What you need to do
Go through the data below and gather each line containing "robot".

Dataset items
----

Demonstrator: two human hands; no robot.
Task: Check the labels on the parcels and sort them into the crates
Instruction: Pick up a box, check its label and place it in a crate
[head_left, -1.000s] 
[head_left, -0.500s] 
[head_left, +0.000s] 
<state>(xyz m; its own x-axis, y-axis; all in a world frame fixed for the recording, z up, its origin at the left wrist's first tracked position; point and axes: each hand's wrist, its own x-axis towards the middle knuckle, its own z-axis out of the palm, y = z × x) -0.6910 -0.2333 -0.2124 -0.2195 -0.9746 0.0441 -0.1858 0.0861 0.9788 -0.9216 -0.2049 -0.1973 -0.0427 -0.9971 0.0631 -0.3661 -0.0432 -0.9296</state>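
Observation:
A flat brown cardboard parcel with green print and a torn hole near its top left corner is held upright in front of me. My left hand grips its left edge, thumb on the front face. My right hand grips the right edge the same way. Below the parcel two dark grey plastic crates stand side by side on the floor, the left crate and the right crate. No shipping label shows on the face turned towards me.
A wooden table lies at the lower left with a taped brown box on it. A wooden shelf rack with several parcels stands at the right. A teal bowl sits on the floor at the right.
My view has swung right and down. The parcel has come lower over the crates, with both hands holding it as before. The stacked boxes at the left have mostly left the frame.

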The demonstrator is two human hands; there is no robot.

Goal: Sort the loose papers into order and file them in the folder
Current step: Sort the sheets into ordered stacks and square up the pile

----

Your solution
Demonstrator: two human hands; no robot.
The demonstrator is two human hands; there is no robot.

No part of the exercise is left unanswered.